Cancer is one of the common health burden worldwide. Due to the prevalence of smoking and drinking, environmental pollution, as well as population aging, the incidence of malignancy is rising. According to the estimation of Global Cancer Statistics 2018, approximately 18.1 million new cancer cases and 9.6 million cancer-related deaths may have occurred in 2018 [1]. In the developing countries, the prognosis of cancer could be poorer than that in the developed countries. The reason of this phenomenon may be due to the diagnosis at an advanced stage combined with limited treatment. Some effective measures can potentially contribute to relieve the global cancer burden, including the application of precise early detection and treatment, tobacco and alcohol control, vaccine injection, sufficient fruits and vegetables intake and appropriate physical exercise. Overweight/obesity influences the health of more than 200 million people [2]. Overweight/obesity may play a vital role in growing morbidity of malignancy [3,4,5]. Thus, it is believed that overweight/obesity-related genes could affect the development of cancer.

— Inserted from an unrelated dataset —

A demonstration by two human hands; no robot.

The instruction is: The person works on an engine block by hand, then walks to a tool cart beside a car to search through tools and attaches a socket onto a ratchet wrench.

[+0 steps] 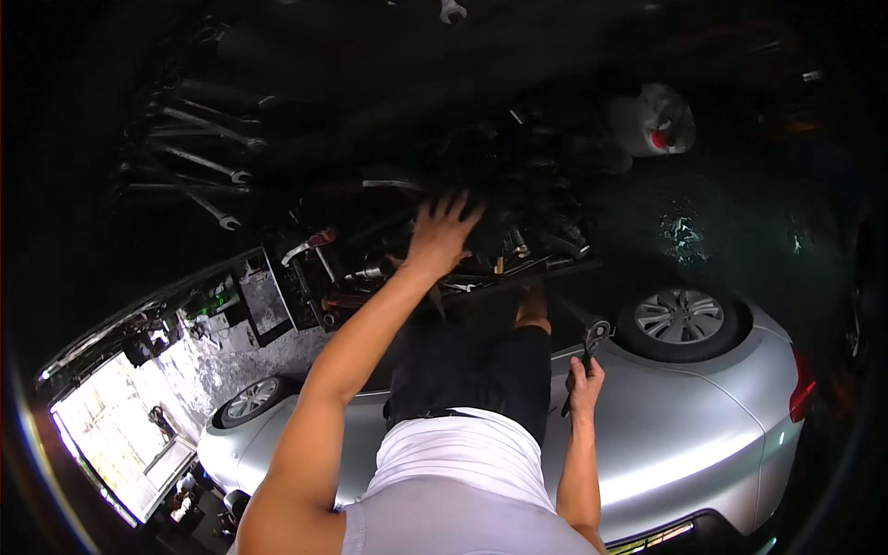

Overweight/obesity is attributable to a chronic energy intake and expenditure imbalance. Leptin (LEP) is a common hormone of regulating energy expenditure by inhibiting hunger. LEP receptor (LEPR) is a type I cytokine receptor which is encoded by the LEPR gene and acts as a receptor for the hormone LEP. LEPR is a single transmembrane-domain receptor and composed of extracellular, transmembrane, and intracellular sections. LEP/LEPR signaling may involve in promoting angiogenesis, facilitating cell proliferation, and inhibiting epithelial cell apoptosis [6]. The long isoform in LEPR cytoplasmic domain may be essential for the signal transduction of Janus kinase/signal transducers and activators of transcription pathway [7].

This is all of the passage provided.